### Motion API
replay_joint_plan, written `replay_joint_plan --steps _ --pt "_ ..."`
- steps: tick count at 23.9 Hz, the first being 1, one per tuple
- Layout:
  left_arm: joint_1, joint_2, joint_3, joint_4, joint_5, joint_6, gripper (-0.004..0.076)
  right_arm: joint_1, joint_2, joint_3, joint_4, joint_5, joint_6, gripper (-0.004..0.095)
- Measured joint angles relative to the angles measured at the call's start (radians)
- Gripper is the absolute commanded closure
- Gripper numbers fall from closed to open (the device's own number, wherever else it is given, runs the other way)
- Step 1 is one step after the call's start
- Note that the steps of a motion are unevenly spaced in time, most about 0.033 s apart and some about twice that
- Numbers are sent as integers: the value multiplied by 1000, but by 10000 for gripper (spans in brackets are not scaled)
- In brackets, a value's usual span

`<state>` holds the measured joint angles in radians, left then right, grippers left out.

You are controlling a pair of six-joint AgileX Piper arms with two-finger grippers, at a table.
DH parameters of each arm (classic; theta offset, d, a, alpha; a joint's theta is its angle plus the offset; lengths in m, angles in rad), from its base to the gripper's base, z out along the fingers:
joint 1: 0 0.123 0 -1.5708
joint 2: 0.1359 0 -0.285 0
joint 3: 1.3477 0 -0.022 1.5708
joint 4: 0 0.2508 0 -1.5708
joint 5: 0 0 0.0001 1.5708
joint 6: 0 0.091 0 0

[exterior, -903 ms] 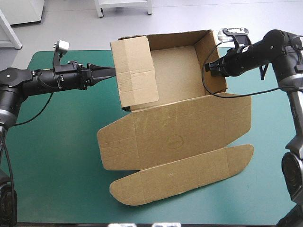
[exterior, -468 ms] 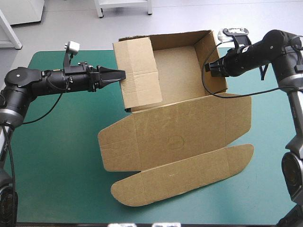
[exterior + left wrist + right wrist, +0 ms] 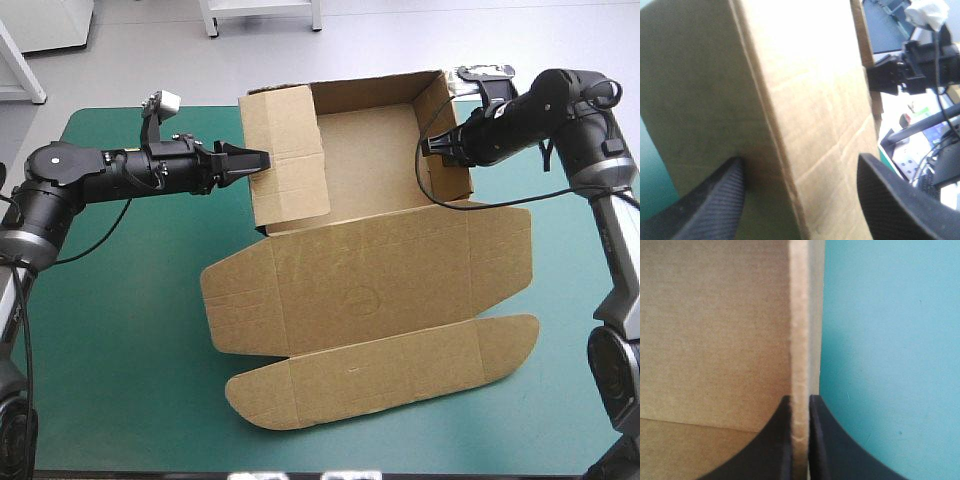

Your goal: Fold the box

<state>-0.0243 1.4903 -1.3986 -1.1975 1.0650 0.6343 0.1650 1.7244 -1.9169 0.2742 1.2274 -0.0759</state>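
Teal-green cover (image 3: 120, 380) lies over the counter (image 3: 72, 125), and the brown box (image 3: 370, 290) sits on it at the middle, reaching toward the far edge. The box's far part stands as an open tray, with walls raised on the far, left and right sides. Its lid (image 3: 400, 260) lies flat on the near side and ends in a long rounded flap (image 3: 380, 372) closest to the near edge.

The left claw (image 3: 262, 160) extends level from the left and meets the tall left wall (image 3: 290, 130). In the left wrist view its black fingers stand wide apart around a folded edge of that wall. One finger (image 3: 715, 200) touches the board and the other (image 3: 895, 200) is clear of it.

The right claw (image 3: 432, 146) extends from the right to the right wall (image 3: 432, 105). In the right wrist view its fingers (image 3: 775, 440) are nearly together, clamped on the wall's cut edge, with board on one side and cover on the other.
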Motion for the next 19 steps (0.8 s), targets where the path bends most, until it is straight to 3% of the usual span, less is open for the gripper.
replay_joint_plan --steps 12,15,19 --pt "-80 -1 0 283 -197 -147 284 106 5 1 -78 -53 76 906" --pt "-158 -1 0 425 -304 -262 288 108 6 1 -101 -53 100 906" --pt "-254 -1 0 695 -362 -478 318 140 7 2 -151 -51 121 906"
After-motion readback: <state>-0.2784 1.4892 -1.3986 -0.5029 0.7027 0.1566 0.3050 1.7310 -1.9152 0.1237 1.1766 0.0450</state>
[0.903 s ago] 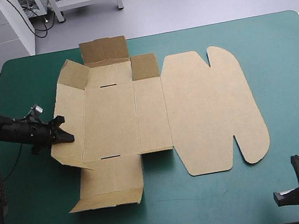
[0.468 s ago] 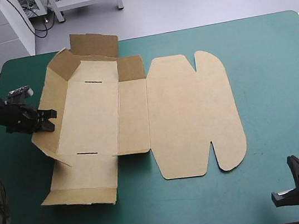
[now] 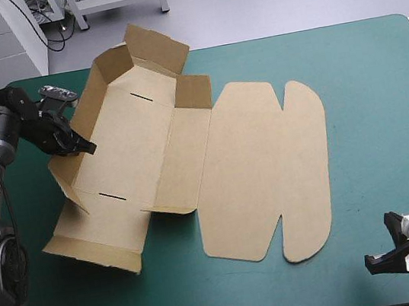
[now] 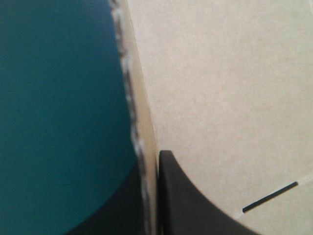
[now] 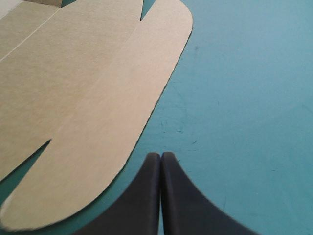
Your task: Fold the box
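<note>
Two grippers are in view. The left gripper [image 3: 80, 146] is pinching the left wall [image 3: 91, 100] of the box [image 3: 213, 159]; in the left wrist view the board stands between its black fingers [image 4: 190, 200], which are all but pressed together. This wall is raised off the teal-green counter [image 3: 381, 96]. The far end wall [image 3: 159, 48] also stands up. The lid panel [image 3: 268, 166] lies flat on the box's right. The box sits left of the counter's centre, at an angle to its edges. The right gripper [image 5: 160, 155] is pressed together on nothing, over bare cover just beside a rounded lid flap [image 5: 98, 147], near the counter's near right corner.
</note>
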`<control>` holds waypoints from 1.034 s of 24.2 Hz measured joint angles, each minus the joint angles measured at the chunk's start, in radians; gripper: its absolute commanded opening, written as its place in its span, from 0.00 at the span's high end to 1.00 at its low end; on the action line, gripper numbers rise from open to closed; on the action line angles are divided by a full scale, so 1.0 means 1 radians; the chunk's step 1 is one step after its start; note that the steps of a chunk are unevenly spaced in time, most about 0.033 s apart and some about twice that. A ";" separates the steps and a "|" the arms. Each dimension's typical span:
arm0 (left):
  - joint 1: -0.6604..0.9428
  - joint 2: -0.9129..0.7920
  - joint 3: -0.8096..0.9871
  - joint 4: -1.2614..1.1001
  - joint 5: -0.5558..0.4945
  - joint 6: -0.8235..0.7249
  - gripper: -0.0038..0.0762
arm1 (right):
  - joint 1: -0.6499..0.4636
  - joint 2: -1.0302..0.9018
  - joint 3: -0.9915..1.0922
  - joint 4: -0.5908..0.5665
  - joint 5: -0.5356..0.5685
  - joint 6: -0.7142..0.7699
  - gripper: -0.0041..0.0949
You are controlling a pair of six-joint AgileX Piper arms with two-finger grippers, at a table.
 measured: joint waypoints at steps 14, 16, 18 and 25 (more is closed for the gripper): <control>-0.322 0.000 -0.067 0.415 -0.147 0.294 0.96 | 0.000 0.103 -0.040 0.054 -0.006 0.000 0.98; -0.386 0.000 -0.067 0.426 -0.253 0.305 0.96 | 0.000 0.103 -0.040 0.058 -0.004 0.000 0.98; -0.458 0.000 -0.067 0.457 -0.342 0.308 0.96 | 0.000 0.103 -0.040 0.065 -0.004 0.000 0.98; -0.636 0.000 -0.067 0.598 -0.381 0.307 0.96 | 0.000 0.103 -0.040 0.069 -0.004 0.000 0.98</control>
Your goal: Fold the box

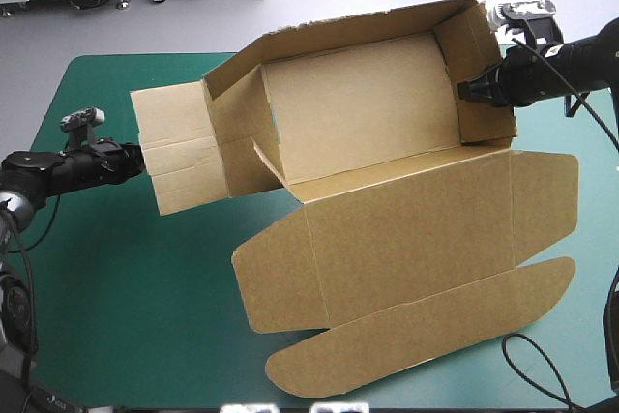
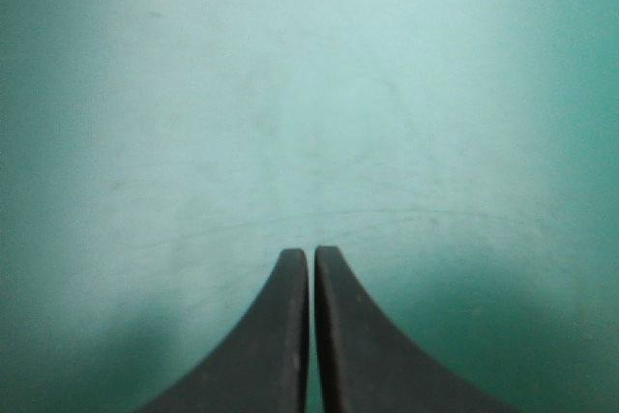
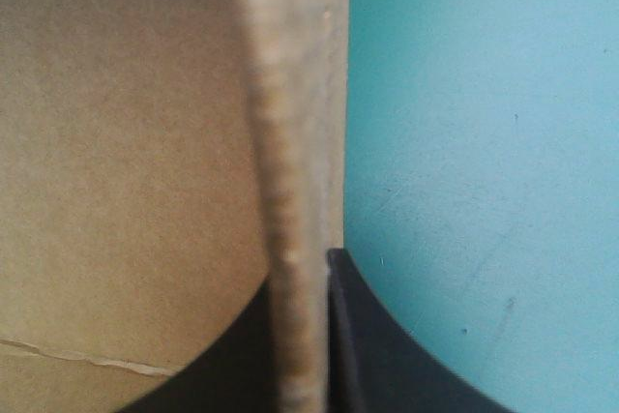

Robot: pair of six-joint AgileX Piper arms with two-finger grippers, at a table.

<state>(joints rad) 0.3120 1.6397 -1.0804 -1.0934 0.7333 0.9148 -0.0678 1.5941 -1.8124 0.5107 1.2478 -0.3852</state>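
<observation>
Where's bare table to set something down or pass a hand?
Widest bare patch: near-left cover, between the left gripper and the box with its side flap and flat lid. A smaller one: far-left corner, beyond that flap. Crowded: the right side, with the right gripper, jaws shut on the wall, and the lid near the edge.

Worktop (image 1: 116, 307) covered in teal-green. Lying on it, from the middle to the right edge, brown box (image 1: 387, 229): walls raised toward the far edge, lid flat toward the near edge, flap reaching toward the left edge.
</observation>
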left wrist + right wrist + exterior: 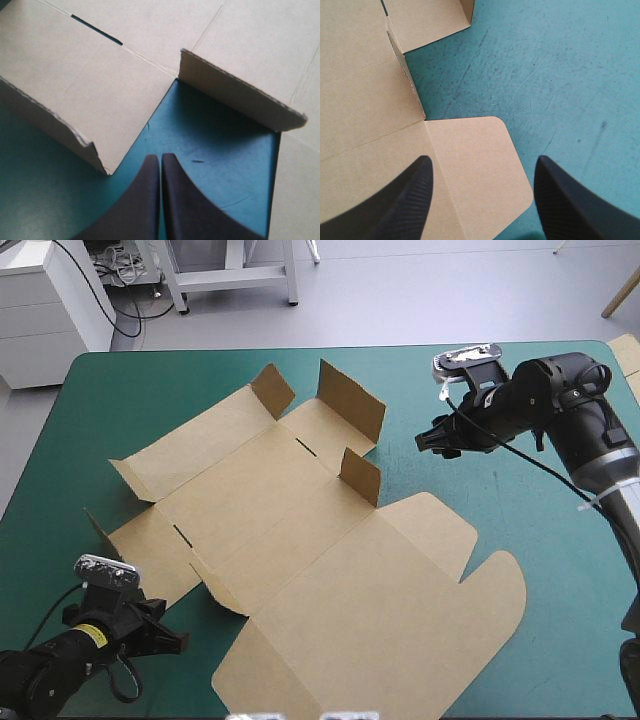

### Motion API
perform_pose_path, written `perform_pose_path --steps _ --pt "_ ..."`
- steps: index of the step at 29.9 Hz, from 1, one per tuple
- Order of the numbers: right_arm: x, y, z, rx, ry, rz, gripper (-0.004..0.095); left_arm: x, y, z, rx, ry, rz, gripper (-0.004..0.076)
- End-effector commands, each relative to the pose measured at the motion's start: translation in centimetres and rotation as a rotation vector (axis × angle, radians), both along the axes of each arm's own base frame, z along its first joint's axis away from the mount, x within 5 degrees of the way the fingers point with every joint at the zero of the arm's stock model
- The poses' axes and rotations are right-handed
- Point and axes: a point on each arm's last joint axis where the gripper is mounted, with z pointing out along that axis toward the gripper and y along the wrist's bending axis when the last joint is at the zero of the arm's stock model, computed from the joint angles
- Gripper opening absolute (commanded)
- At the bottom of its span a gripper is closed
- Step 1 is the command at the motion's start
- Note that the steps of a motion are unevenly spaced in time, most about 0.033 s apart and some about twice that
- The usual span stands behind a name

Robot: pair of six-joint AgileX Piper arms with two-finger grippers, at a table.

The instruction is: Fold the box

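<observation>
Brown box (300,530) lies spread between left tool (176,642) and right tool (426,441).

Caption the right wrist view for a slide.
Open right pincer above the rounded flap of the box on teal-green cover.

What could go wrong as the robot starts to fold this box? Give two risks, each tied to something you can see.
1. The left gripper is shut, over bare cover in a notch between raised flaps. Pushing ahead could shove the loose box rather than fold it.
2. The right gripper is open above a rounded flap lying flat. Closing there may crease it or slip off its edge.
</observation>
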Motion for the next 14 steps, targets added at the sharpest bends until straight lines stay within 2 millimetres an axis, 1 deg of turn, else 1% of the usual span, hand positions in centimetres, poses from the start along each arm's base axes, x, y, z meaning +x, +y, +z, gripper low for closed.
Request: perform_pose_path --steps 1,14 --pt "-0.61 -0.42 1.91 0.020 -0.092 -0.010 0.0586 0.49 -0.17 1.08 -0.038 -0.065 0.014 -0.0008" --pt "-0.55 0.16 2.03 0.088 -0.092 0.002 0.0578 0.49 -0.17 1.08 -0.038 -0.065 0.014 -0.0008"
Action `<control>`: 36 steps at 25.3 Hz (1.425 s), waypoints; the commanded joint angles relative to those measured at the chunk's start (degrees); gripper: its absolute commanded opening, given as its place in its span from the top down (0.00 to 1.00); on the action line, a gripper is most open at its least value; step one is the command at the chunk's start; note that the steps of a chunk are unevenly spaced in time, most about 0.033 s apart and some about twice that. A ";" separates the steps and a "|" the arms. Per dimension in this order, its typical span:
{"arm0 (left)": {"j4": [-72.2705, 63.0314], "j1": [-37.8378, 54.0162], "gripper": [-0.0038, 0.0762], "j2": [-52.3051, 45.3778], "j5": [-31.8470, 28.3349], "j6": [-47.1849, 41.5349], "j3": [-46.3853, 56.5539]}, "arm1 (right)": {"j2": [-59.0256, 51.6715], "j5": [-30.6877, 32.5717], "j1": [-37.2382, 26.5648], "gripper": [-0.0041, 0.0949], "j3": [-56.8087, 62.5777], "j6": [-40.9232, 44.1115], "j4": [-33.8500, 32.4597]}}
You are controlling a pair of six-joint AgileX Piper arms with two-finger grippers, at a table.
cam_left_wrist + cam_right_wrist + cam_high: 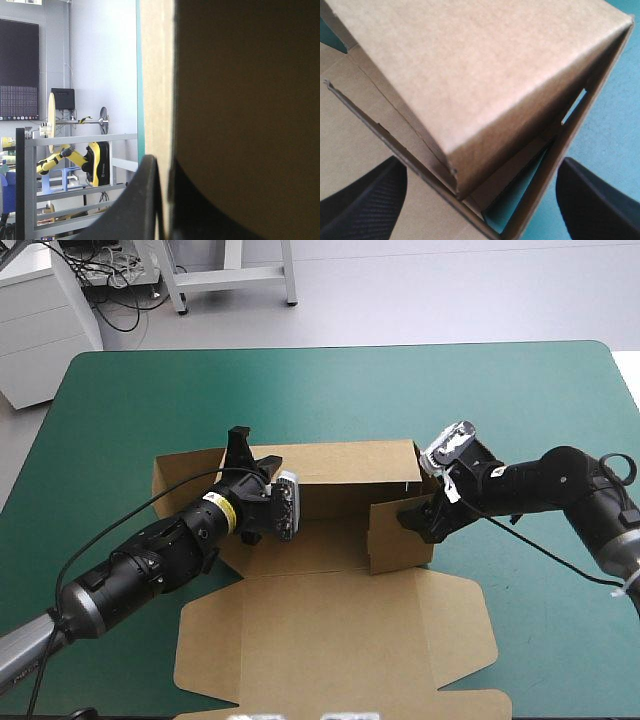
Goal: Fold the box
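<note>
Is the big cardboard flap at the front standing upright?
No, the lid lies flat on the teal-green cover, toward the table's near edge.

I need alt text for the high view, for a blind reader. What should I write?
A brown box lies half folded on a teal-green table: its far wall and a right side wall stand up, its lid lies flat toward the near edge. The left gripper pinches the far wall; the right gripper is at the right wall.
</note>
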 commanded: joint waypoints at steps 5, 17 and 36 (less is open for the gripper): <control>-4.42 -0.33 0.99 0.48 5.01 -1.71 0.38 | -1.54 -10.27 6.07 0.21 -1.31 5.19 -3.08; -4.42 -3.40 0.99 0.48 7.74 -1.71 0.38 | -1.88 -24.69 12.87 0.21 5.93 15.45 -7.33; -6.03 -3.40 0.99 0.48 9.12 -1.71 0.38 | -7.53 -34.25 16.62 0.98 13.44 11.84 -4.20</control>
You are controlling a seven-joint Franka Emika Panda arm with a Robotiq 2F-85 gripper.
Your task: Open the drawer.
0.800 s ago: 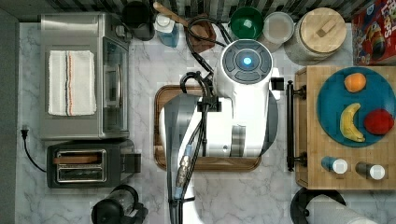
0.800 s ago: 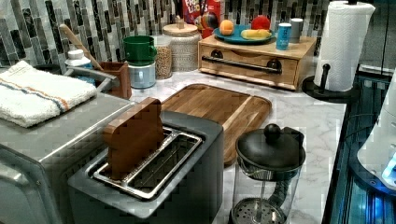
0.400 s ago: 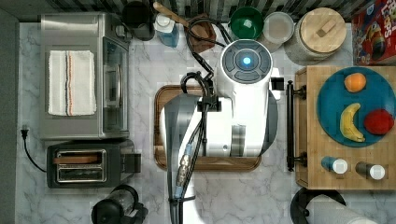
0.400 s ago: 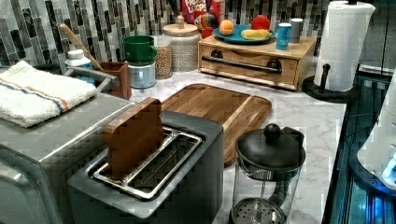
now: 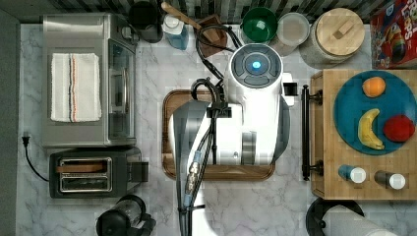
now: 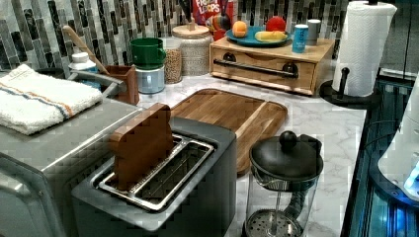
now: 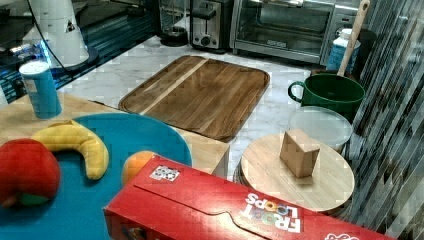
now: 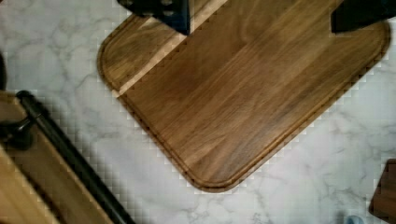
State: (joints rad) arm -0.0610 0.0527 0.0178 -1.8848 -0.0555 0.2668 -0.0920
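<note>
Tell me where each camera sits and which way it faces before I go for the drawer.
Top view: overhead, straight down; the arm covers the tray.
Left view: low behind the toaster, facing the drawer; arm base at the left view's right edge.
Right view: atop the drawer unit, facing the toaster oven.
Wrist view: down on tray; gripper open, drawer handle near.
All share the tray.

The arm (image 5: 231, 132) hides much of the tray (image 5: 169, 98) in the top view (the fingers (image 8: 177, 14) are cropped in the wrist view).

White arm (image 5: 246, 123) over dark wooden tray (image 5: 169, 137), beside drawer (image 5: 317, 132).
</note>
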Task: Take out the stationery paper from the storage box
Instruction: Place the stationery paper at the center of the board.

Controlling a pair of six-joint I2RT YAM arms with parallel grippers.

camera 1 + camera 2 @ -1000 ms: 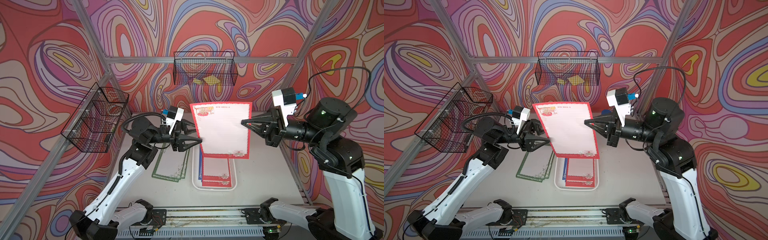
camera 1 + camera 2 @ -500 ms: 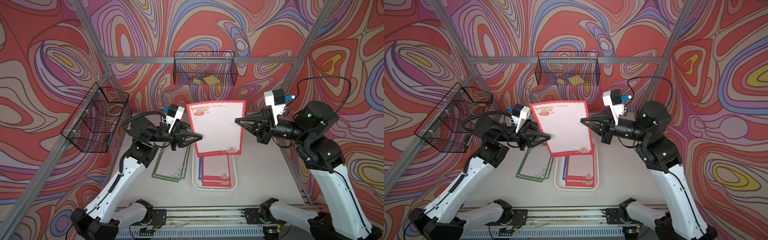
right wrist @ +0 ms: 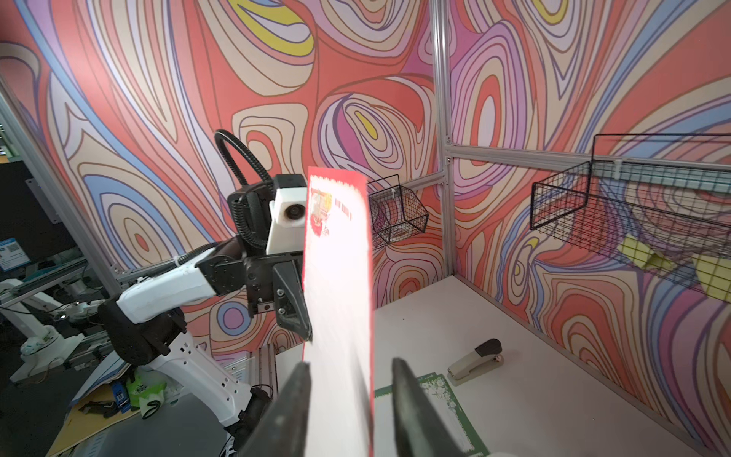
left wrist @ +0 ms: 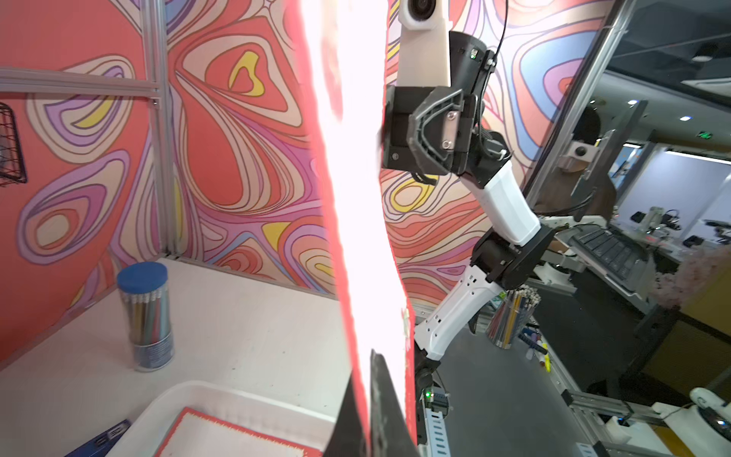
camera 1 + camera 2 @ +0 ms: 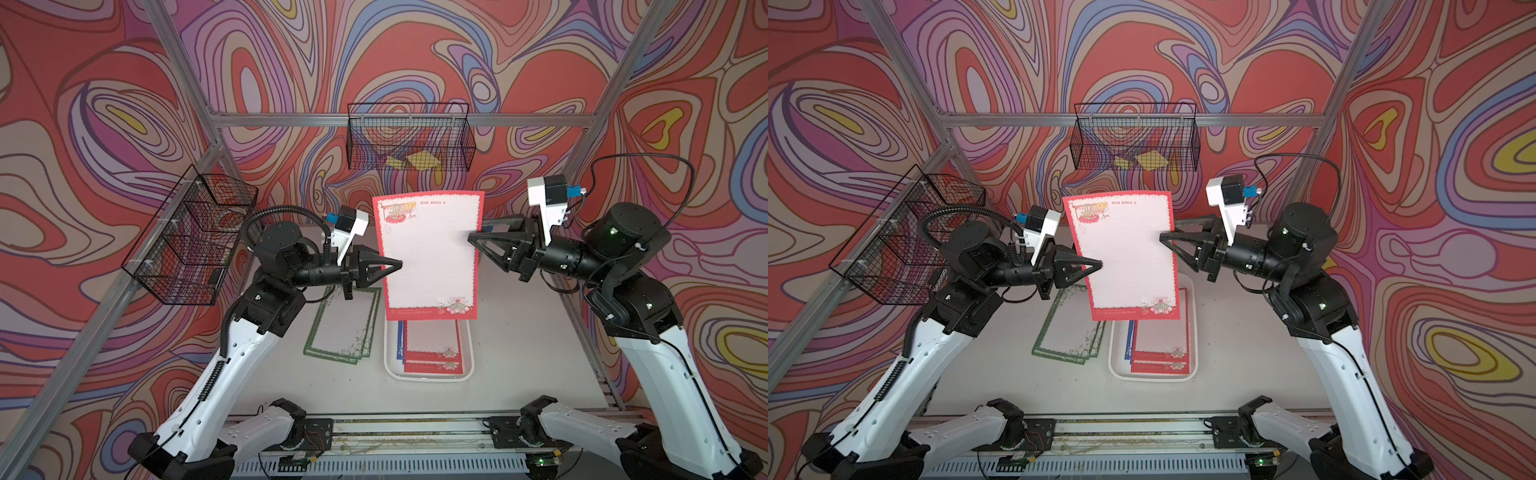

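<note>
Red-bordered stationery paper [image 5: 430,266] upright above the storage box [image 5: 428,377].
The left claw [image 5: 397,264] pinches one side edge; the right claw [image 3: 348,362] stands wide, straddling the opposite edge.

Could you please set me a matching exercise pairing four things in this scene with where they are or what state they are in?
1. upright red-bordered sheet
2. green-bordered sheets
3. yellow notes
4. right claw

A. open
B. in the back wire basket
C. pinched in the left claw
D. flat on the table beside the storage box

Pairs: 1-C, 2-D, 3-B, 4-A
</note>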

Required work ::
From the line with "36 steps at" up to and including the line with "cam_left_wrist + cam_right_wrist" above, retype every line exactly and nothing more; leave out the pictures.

Solution to the exercise ::
Action `<control>`: 36 steps at 25.3 Hz (1.425 s), waypoints; the commanded joint angles relative to those measured at the chunk's start (degrees); gripper: its absolute commanded opening, given as its place in its span from the top down (0.00 to 1.00); on the action line, a gripper is most open at its least value; step one is the command at the chunk's start; note that the steps of a chunk are unevenly spaced in time, most about 0.033 s apart and some about twice that. A ";" separates the steps and a "|" the arms. Per dimension in this order, its typical span:
{"arm0 (left)": {"j4": [-72.2705, 63.0314], "j1": [-37.8378, 54.0162], "gripper": [-0.0038, 0.0762], "j2": [-52.3051, 45.3778], "j5": [-31.8470, 28.3349], "j6": [-47.1849, 41.5349], "j3": [-46.3853, 56.5539]}, "arm1 (right)": {"j2": [-59.0256, 51.6715], "j5": [-30.6877, 32.5717], "j1": [-37.2382, 26.5648], "gripper": [-0.0041, 0.0949], "j3": [-56.8087, 62.5777], "j6": [-40.9232, 44.1115], "j4": [-33.8500, 32.4597]}}
You are controlling a pair of six-joint AgileX Piper arms with two-finger grippers, at a table.
cam_left_wrist + cam_right_wrist + cam_high: 

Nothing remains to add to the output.